Los seres humanos nos enseñamos a leer y a escribir para implantar en nosotros el deseo de saber. La razón y la reflexión son, ante todo, habilidades que se adquieren y se vigorizan a fuerza de ejercicio mental a lo largo del tiempo y su gimnasio está en las páginas. Bien lo señaló Aristóteles en su momento: como animales que somos, podemos sobrevivir en este planeta sin atender a nuestro desarrollo intelectual, apenas ocupados de solventar nuestras necesidades más básicas, como alimentarnos y reproducirnos. Sin embargo, y a riesgo de sonar especista, para superar el estado salvaje hay que aprehender la inteligencia guardada en los libros pasados y presentes que hemos ido adquiriendo por milenios. También en los futuros. El de la humanidad es un archivo universal extendido en una red inmarcesible y sin falla, e incluso recursiva, como la imaginó Jorge Luis Borges en “La biblioteca de Babel”, en donde quien sabe leer y escribir es un demiurgo humilde en su pequeña grandeza. “Para percibir la distancia que hay entre lo divino y lo humano”, escribió el genio argentino, “basta comparar estos rudos símbolos trémulos que mi falible mano garabatea en la tapa de un libro, con las letras orgánicas del interior: puntuales, delicadas, negrísimas, inimitablemente simétricas”.

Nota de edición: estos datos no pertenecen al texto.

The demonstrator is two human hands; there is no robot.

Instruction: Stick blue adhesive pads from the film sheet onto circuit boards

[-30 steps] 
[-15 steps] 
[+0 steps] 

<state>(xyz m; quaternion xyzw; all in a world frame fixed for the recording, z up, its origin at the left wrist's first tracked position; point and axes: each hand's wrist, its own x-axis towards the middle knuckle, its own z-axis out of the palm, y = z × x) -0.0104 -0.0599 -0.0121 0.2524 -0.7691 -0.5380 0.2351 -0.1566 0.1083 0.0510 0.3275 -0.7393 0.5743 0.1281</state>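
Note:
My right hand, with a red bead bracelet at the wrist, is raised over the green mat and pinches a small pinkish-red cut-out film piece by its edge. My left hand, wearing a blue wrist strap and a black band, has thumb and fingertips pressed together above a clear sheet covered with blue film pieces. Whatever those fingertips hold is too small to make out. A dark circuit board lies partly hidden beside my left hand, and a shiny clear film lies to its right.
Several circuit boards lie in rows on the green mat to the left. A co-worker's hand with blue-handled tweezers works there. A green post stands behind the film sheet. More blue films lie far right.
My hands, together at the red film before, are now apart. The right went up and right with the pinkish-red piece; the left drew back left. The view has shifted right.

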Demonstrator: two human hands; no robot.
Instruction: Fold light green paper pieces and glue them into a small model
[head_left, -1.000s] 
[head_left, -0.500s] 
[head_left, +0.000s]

A diferencia de muchas y muchos de mis colegas no soy fatalista con relación a la práctica y las habilidades lectoras de mis contemporáneos. Llevo el suficiente tiempo dedicándome profesionalmente a la lectura, la crítica y la enseñanza literaria como para afirmar que hoy en día se lee más que ayer. No sé si se lee mejor que antes, pero sí que se lee distinto y de una manera más rica y plural. Debido a los procesos de comunicación de la actualidad, basados en la repetición y reproducción masiva de opiniones, las y los lectores de ahora se interesan muchísimo por socializar sus lecturas. La crítica literaria, junto a todas las demás divulgaciones de conocimientos, dejaron sin timidez las esferas elitistas de las instituciones y se convirtieron en terreno y práctica de todas y de todos. Lo mejor es que, con el tiempo, y quizá ayudados por la limitada sociabilidad a la que nos obligó la pandemia por Covid-19, los mensajes unidireccionales en plataformas y aplicaciones como Instagram, Tik Tok o Facebook, se han ido convirtiendo en comunidades horizontales y circulares de diálogo y compartimiento. Hoy por hoy, más que talleres de escritura literaria, lo que más existen son clubes y círculos de lectura, generalmente autónomos y autogestivos. Todo esto me da mucho gusto, porque hoy como ayer, se demuestra nuevamente que la revolución está en los libros y en el deseo de saber se construyen las ganas de ser comunidad humana.